The answer should hold nothing but the lines from the one with "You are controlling" through the end of the listing below, each exactly as written.
+++ COLLECTED DATA +++
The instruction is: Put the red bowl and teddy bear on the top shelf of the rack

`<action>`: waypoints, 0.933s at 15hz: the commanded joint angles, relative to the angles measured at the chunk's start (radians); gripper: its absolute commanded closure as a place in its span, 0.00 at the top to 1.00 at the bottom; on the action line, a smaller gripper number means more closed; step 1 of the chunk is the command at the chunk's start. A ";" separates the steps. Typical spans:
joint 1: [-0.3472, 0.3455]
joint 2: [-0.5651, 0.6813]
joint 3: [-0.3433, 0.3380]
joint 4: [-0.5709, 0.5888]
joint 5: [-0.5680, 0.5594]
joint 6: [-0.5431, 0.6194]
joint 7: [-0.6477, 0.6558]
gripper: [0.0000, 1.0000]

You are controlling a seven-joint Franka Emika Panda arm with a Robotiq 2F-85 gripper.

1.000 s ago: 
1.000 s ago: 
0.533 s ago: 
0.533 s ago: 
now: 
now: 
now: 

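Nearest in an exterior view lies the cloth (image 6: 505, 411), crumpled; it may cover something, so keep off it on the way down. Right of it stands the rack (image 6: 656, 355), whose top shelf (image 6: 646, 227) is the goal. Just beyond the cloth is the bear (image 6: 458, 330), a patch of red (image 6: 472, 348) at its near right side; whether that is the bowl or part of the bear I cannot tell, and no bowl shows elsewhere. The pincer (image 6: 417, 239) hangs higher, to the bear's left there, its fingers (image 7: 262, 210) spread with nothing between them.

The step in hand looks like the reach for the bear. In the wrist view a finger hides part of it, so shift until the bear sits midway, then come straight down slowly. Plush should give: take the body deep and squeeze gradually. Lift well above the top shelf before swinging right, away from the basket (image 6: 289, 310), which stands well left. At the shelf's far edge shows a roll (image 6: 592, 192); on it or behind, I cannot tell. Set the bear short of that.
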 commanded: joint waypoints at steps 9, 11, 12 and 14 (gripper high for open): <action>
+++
EXPECTED OUTPUT
You are controlling a seven-joint Franka Emika Panda arm with a Robotiq 2F-85 gripper.

1.000 s ago: 
1.000 s ago: 
0.533 s ago: 
0.533 s ago: 
now: 
now: 
now: 

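Nearest in an exterior view lies the cloth (image 6: 505, 411), crumpled; it may cover something, so keep off it on the way down. Right of it stands the rack (image 6: 656, 355), whose top shelf (image 6: 646, 227) is the goal. Just beyond the cloth is the bear (image 6: 458, 330), a patch of red (image 6: 472, 348) at its near right side; whether that is the bowl or part of the bear I cannot tell, and no bowl shows elsewhere. The pincer (image 6: 417, 239) hangs higher, to the bear's left there, its fingers (image 7: 262, 210) spread with nothing between them.

The step in hand looks like the reach for the bear. In the wrist view a finger hides part of it, so shift until the bear sits midway, then come straight down slowly. Plush should give: take the body deep and squeeze gradually. Lift well above the top shelf before swinging right, away from the basket (image 6: 289, 310), which stands well left. At the shelf's far edge shows a roll (image 6: 592, 192); on it or behind, I cannot tell. Set the bear short of that.
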 commanded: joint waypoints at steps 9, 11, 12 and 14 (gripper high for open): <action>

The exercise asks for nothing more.